Depuis quelques années, je répète à mon entourage ces adages : Faire une erreur est une opportunité, répéter une erreur est une bétise ainsi que La meilleure méthode pour apprendre est de faire des erreurs. Je suis convaincu que l’être humain est faillible, et au lieu de partir du principe que les erreurs n’arrivent jamais, il vaut mieux se protéger au maximum. Vous êtes sûrement déjà alerté sur l’importance des tests unitaires, de régressions, d’intégration, end to end, mais aussi avec les notions de monitoring, d’alerting, canary release, faciliter les rollbacks rapides, intégrer des systèmes de résiliences, incorporer dans le code les échecs, sélectionner une architecture résiliente, etc La liste est très longue, mais chacun de ces éléments permettent de minimiser de près ou de loin une erreur humaine. Afin de maximiser la productivité des développeurs et donc le time to market, il est crucial d’incorporer dans les méthodologies et processes d’être en capacité de maitriser les erreurs.

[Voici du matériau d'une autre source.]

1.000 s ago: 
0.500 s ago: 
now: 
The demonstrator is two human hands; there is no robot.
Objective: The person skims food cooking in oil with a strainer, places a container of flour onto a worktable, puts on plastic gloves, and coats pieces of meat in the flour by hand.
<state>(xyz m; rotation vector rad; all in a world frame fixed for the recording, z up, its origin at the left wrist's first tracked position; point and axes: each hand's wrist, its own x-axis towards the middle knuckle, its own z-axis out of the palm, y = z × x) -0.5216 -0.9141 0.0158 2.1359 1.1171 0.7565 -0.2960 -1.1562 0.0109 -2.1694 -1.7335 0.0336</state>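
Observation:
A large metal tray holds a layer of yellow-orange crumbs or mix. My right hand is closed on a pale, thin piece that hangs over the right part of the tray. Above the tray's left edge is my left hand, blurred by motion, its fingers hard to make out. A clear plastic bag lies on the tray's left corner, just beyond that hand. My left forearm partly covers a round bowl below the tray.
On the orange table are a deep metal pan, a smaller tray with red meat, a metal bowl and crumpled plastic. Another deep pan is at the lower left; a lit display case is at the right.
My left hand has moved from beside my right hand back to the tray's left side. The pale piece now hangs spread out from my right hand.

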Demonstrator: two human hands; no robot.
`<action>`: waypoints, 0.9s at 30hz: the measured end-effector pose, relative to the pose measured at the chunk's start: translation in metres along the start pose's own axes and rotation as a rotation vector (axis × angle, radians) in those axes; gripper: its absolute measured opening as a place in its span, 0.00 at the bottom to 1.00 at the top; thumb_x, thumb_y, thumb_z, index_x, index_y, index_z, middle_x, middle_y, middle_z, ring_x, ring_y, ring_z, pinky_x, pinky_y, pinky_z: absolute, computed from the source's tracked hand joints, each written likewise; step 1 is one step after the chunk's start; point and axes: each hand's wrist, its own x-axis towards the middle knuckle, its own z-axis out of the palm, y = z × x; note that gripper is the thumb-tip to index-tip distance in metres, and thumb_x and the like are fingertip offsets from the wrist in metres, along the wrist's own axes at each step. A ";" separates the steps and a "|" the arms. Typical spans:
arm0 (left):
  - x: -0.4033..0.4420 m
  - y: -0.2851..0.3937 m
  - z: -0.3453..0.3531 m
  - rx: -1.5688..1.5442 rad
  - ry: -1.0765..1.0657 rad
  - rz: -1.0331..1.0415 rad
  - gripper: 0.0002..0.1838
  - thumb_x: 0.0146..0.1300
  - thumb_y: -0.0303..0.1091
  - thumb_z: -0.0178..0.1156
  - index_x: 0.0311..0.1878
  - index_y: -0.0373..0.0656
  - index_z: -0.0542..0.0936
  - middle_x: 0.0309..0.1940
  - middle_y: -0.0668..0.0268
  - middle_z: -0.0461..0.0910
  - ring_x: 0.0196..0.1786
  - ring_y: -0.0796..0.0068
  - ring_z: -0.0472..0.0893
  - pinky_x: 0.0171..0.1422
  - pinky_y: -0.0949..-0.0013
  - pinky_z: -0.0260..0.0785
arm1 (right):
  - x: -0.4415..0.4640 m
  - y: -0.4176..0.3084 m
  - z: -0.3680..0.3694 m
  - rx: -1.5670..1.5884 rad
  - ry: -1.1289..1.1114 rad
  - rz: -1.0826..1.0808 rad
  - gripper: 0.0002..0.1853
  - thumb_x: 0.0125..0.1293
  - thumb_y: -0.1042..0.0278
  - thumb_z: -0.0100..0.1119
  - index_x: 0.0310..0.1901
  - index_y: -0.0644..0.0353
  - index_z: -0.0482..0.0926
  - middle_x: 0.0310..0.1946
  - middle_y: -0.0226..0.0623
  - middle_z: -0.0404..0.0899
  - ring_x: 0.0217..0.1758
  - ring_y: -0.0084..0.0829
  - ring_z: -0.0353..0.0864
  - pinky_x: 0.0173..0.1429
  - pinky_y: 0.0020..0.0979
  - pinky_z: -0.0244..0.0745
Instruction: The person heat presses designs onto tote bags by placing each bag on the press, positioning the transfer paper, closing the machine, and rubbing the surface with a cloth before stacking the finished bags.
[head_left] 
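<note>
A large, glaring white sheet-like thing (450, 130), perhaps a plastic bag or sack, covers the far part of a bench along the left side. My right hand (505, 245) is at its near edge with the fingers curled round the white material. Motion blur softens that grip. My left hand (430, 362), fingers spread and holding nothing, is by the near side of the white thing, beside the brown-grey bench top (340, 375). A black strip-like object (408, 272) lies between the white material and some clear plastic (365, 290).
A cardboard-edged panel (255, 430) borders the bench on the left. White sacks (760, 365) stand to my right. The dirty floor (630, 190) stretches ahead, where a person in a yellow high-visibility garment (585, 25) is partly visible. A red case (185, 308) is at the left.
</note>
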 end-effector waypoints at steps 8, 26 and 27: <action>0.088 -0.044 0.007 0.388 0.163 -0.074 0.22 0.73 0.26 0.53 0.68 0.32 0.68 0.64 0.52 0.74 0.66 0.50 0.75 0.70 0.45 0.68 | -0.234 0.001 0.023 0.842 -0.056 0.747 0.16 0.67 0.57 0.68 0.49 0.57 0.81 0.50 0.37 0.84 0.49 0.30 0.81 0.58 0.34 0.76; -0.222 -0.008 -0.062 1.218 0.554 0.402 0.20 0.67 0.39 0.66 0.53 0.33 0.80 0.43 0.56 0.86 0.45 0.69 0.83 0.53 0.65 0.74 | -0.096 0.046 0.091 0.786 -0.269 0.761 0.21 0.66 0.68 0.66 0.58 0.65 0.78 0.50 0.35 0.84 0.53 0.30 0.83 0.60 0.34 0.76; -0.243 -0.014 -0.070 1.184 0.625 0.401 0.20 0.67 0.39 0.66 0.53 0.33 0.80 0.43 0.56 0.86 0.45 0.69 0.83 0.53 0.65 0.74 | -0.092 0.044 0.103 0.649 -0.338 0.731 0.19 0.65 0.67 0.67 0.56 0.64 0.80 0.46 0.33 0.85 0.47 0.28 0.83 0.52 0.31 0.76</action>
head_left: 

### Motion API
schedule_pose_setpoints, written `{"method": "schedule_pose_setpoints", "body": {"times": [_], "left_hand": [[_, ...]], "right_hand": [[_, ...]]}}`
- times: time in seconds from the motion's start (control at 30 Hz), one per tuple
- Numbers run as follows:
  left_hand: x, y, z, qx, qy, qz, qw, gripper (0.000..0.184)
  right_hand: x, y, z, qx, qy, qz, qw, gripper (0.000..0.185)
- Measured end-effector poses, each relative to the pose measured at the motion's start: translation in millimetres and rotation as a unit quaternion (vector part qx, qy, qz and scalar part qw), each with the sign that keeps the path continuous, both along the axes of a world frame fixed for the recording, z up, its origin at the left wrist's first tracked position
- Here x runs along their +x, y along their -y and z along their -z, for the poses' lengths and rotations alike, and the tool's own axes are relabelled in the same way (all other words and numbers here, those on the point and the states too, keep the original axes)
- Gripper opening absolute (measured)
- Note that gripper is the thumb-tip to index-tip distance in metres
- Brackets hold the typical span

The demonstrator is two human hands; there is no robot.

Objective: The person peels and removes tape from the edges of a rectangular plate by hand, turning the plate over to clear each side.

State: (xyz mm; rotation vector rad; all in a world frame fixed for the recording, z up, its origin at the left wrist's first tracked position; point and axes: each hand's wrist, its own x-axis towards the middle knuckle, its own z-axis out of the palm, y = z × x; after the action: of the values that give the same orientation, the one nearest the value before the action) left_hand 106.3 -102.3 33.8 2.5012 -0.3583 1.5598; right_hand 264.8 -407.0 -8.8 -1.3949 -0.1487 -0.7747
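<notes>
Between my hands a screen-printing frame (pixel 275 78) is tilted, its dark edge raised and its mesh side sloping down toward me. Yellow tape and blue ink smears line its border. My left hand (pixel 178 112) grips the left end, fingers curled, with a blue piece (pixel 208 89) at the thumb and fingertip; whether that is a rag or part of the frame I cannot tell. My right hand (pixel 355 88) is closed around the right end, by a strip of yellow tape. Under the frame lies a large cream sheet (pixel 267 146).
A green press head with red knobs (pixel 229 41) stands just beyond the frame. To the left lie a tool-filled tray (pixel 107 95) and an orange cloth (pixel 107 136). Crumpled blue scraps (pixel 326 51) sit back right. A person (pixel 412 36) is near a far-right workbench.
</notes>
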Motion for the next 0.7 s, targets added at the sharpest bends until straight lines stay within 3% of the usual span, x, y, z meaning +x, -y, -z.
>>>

Si toutefois, je devais reconnaitre un environnement où les échecs sont impardonnables, et la reconnaissance des erreurs sont à éviter de peur d’être réprimandé, alors les développeurs ne peuvent pas tirer profit des avantages que je soutiens aujourd’hui. Voici quelques exemples d’environnements toxiques qui empêche l’évolution des compétences :

  • Punir les erreurs au lieu de fournir de nouvelles guidances ou de nouveaux processes.
  • Le code source des applications n’est pas ouvert aux équipes voisines. Il n’y a pas d’opportunité de recevoir du feedback.
  • Il n’y a pas de place à l’expérimentation. La volonté de faire des solutions parfaites au premier coup est privilégié, plus qu’expérimenter ou de manière incrémentale.
  • Les équipes sont en compétition. Les équipes sont jugées sur leur productivité, et non sur l’impact qu’apporte chaque livraison.
  • Les métriques de performance sont basées sur des objectifs individuels, et non sur des objectifs d’équipe. La métrique le plus souvent employé est le nombre de tickets complété par individu, ce qui signifie qu’un profil qui passe plus de temps à aider ses collègues n’est pas mesurée. L’atomicité des métriques de productivité est l’équipe, pas l’individu. En mesurant ainsi, les membres des équipes deviennent individualiste, et les occasions d’apporter du feedback entre eux diminue.
  • Il n’y a pas de communication sur les raisons des pannes sérieuses. Lorsqu’une panne de priorité 1 ou 2 survient, et qu’il n’y a pas de communication sur la cause de la panne, il n’y a pas d’opportunité aux équipes distantes de prendre en compte des éléments techniques dans leurs travaux. Les posts mortem ne devraient pas servir uniquement au management.

Conclusion

Accepter mes erreurs et adapter mon comportement est un shift mental qui a boosté ma productivité, mon évolution de carrière et mon bonheur. Il y a un impact non seulement à mon échelle, mais aussi à celle de mon entourage et pour mes clients. La relation, la transparence et l’honnêteté y est renforcé. Je n’ai plus envie de cacher les erreurs qui peuvent encore m’arriver, mais plutôt de m’entourer convenablement pour les résoudre.